We could also frame this model assuming a continuous latent state $z$, which represents 'aggressiveness'. Keeping $\theta$ the same, I'll define this latent state as a random normal variable, with its mean a function of $\theta$ and a relatively weakly informative standard deviation of 0.25, $z \sim \mathrm{normal}(\mathrm{logit}(\theta), 0.25)$. Define $z^{*} = \pi \mathrm{logit}^{-1}(z) + (1 - \gamma) \mathrm{logit}^{-1}(z)$, so that a high $z$ has a probability of aggression close to the sensitivity, and a low $z$ has a probability of aggression close to one minus the specificity. I fit this model in Stan, and here are the posterior quantities of interest.
This model doesn't change the results but is a different generative model, whereby $z$ is a latent spectrum, and we only transform it into a probability as a link function for the likelihood. This is somewhat similar to assuming there is a population-level propensity to show aggression, $\theta$, and $z$ is some quantity that depends on the population propensity but is also a noisy filter of it. The variable $z^{*}$ encodes information about sensitivity and specificity, as above. The real value in more complex models will be in training them on datasets of dog aggression, and making inferences about how behaviour changes through time, so we can improve predictions.

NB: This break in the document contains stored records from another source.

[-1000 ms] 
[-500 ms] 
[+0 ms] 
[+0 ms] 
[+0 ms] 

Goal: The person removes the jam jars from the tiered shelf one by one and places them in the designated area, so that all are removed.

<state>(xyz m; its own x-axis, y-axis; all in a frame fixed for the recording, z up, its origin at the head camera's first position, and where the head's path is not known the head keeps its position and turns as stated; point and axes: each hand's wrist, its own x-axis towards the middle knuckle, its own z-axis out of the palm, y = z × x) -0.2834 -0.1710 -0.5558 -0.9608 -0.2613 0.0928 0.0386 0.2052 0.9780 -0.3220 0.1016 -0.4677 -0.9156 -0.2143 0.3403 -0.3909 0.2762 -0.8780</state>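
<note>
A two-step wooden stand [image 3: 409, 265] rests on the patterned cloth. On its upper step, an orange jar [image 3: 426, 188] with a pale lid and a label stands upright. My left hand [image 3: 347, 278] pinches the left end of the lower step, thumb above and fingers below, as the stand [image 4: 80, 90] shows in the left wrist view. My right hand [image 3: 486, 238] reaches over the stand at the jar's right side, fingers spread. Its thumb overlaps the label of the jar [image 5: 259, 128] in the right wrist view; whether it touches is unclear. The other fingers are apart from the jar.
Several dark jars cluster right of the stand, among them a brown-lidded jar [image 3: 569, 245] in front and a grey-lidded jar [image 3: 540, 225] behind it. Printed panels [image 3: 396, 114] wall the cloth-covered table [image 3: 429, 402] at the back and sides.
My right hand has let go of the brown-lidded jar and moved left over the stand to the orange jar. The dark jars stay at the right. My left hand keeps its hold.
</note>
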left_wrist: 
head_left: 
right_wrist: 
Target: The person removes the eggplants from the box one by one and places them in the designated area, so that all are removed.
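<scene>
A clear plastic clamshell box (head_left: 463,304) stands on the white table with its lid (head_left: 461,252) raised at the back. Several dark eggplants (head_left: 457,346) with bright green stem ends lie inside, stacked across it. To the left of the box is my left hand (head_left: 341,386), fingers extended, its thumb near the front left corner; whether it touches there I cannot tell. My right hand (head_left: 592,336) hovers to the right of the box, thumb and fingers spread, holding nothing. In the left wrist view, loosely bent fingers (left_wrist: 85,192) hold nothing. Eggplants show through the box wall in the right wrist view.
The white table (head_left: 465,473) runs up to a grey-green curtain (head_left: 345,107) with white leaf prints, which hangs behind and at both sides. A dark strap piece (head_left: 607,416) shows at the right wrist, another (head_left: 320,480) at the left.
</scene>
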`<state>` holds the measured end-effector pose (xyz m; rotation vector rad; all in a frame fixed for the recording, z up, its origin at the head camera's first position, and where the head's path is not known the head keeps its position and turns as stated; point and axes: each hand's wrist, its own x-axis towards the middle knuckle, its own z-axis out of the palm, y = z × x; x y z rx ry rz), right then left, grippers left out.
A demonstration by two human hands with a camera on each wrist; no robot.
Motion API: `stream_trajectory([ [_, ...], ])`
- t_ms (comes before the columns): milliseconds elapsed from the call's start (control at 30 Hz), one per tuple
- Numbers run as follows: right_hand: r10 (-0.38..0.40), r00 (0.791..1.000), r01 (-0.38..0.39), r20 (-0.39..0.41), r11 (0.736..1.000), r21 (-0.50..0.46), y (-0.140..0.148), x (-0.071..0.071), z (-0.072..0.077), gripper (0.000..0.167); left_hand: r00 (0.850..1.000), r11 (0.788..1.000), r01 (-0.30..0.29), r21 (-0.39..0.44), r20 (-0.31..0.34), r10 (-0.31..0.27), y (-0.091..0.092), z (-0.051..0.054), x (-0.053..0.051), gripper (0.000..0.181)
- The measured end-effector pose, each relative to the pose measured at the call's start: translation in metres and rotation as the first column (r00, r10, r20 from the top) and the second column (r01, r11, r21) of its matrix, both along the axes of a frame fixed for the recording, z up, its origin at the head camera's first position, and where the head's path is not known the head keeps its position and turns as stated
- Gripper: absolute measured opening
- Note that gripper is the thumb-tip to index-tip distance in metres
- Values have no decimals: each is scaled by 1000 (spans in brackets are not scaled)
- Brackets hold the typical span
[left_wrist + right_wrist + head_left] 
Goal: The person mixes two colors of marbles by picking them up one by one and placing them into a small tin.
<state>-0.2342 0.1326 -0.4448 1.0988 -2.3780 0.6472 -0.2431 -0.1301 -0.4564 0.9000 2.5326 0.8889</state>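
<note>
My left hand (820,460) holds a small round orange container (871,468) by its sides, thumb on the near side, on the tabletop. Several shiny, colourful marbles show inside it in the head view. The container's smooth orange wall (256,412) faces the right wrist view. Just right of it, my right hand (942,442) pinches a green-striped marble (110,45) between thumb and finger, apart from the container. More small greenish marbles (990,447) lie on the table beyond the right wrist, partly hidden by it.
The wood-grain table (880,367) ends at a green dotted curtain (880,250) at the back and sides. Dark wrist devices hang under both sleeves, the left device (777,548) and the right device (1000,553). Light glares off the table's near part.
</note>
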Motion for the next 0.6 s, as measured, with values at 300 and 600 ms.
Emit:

There are many more extensions of this model to consider, such as temporal correlation between tests, bias and measurement error, all of which have an impact on the posterior probability of aggression given a series of test results. While Patronek & Bradley (2016)'s article raises important issues, I don't think it's evidence against shelter dog behaviour assessments as much as it's the start of a conversation about what assumptions and formal mathematical modelling can do to help us generate hypotheses and theories about how dog behaviour in shelters changes through time. A key issue is collecting more data about behaviour while dogs are in the shelter, and using repeated tests to improve the precision of our predictions. This isn't necessarily easy, as shelters have limited resources, but it is a way forward, which small expansions of the mathematical model above can help guide.